On both accounts they were wrong. The Deryni knight held the arrow just long enough to spy the faintest of movement below them. Aiming to the sky, he let his arrow fly, his eyes unfocusing as the lethal weapon flew well clear over the heads of the trees. In a silent descent, the war-tip of the arrow sunk deep into the lead enemy’s shoulder. In that same moment, without hesitation, another arrow was nocked to the string and the string was pulled back taut, then released. The second enemy fell from his horse faster than the first man did. Only then did the two other Torenthi realize the attack. As they turned to run, four Lendour knights leapt from the brush and quickly battled the remaining two men to the ground.

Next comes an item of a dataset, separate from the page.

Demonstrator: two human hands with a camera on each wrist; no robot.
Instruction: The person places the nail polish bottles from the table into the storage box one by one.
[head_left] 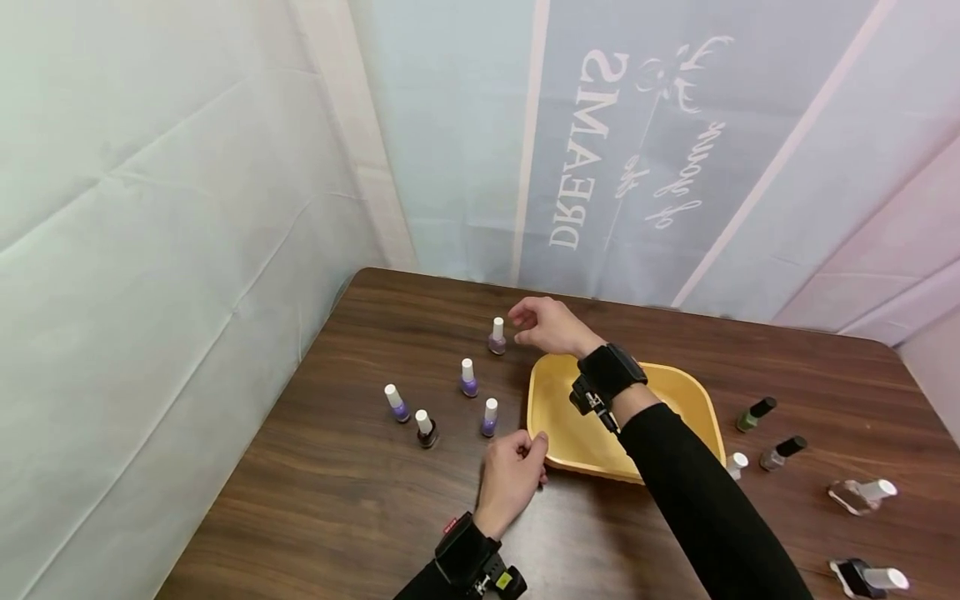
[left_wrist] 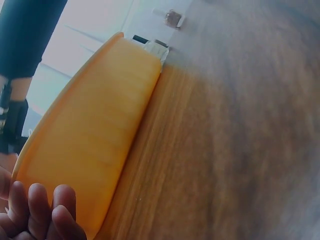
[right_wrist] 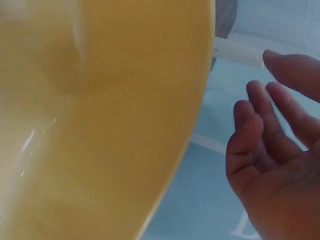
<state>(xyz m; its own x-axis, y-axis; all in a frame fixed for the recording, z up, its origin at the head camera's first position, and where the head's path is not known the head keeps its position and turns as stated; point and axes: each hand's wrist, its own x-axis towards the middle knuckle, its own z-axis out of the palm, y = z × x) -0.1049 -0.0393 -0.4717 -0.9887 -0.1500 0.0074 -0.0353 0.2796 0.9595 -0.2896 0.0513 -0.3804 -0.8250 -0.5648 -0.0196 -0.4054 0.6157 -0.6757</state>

Fortunately, so far, Imre had not wasted Deryni blood on such insubstantial guard posts on this north side of the mine. He had fortified his south bank, knowing that was where Gwynedd’s army would come. Even now, Wash could sense that his brother’s party were in a skirmish with the last remaining enemy on the south ridge. As the sun began to show its face in the east, the sounds of marching men silenced the normal sounds of nature. The spearhead of the army of  Gwynedd was working its way up the valley. They only awaited the signal from Lord Javyl’s team that the last portion of the southern slope was theirs and they could move forward freely. After a long moment the signal came-- a single arrow shot high in the sky, an oiled cloth tied to it burst into flames as the arrow arced westward toward the mine.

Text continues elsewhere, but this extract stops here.